Al J Abadi0, Kim-Anh Lêcao0
(0) Melbourne Integrative Genomics & The School of Mathematics and Statistics. The University of Melbourne

Find me on Wed Nov 25th, 1:30-2:50pm AEDT in Remo, table 118

Abstract
Single-cell multi-modal sequencing offers unprecedented insights into complex cellular processes such as embryonic development and complex disease. Integrative methods which leverage the multitude of modalities have helped to gain novel molecular insights which were not possible using single-omic approaches. These insights include epigenetic mechanisms governing cell fate decisions in mouse and deciphering chromatin accessibility heterogeneity in interneuron subpopulations.

However, these methods often focus on integration of data from independent cell populations which are presumably related. These approaches are also limited by the common features across various modes to anchor the linked molecular layers (e.g. Seurat and LIGER). By contrast, for the same cell populations, MOFA+ uses non-negative matrix factorisation to characterise cellular heterogeneity across modes. However, it ignores genomic interactions by assuming independence between features.

We apply a multivariate approach based on projection to latent structures (multiblock PLS, Tenenhaus et al. 2014. Biostatistics 15) to integrate multiple single cell datasets and to characterise the coordinated variation among modalities. The method makes no assumptions on data distribution or statistical independence among features and enables the selection of highly correlated variables across different datasets. In particular, by building sets of latent components which maximise the sum of covariance between transcriptome and the other epigenetic modalities, we can identify most relevant biomarkers to resolve the linked cellular heterogeneity.

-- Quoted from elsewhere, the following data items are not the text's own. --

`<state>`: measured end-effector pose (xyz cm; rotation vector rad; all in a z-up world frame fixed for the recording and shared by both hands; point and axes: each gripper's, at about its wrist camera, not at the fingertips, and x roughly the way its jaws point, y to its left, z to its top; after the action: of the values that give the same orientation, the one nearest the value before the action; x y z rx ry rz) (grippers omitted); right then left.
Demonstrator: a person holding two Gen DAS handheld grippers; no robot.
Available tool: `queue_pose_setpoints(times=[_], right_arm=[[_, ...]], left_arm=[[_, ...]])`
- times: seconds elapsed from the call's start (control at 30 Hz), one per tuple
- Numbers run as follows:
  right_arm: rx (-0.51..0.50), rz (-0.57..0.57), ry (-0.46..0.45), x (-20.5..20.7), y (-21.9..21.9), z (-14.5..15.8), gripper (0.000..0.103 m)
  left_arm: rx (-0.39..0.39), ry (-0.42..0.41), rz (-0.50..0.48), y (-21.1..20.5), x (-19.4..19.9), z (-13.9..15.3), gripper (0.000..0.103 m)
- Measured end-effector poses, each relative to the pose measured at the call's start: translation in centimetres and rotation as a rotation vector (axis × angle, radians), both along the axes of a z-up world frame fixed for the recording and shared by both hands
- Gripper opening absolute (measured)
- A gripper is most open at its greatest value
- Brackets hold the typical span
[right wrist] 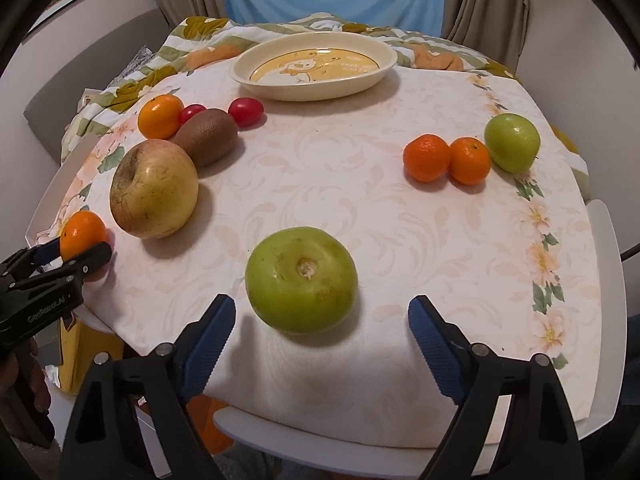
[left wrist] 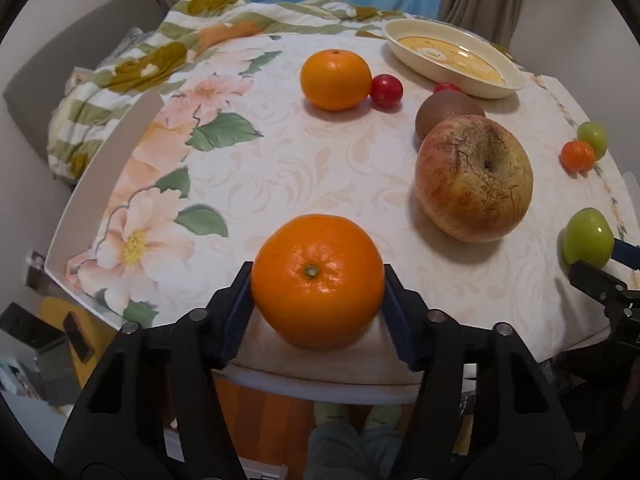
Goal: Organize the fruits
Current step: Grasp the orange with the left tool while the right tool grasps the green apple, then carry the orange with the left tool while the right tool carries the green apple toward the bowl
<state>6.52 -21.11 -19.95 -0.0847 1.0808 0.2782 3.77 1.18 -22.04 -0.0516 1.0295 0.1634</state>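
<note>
My left gripper (left wrist: 318,280) is shut on an orange (left wrist: 318,278) at the table's near edge; the same orange (right wrist: 82,234) shows at the left of the right wrist view. My right gripper (right wrist: 322,312) is open, its jaws on either side of a green apple (right wrist: 301,279) without touching it. A cream plate (right wrist: 316,66) with a bear picture stands empty at the far side. A large yellow-red apple (right wrist: 154,188), a kiwi (right wrist: 206,136), another orange (right wrist: 160,116) and two small red fruits (right wrist: 246,111) lie at the left.
Two small mandarins (right wrist: 446,159) and a second green apple (right wrist: 512,142) lie at the right. A floral cloth (right wrist: 360,208) covers the table. White chair backs (left wrist: 108,168) stand at the table's sides. A blanket (left wrist: 132,64) is heaped behind.
</note>
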Motion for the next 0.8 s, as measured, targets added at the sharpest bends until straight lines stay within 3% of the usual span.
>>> queue_pose_setpoints(times=[0.07,0.33,0.53,0.8], right_arm=[[0.002,0.009,0.007,0.2,0.3,-0.2,0.076],[0.007,0.03,0.015,0.7,1.1,-0.6,0.068],[0.0,0.024,-0.001,0.9,1.3,-0.6,0.049],[0.024,0.037,-0.034,0.8,1.2,1.1,0.049]], left_arm=[[0.02,0.006,-0.006,-0.3,0.1,0.0,0.066],[0.018,0.002,-0.014,-0.1,-0.3,0.2,0.066],[0.013,-0.008,-0.013,-0.2,-0.7,0.3,0.066],[0.006,-0.048,-0.019,-0.4,-1.1,2.6,0.066]])
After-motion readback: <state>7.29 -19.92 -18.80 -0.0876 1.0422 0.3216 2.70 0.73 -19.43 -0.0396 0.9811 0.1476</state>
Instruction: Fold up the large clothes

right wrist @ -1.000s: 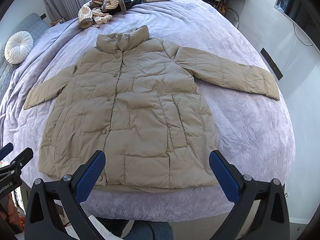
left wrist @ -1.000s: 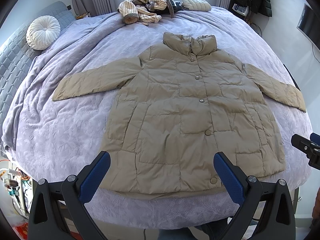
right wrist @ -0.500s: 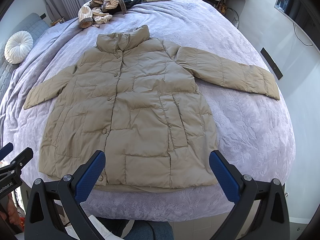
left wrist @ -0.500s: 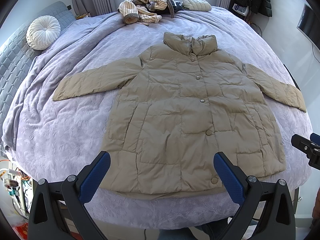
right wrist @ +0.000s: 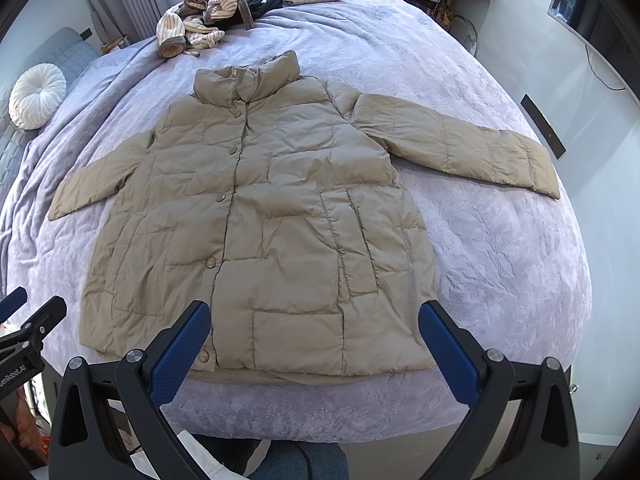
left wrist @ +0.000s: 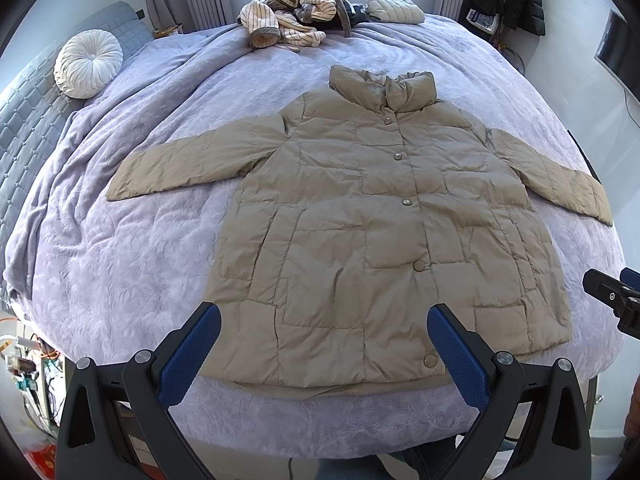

Using this framework, we integrate 13 modalities from multiple stages of early mouse embryo during gastrulation (Argelaguet et al. 2019. Nature 576). The measurements from 826 matching cells include the transcriptome, DNA methylation in gene bodies, promoters, enhancers (P300 and CTCF), CpG islands, and DNase Hypersensitive sites, as well as chromatin accessibility for the same regions. Using the available phenotypic data as well as gene set enrichment analysis, we demonstrate the relevance of our approach to identify biomarkers and potentially reveal novel genomic interactions. We are currently extending multiblock PLS to account for uncertainty in epigenomic measurements, and a supervised analysis to characterise the stages of gastrulation using our statistical method.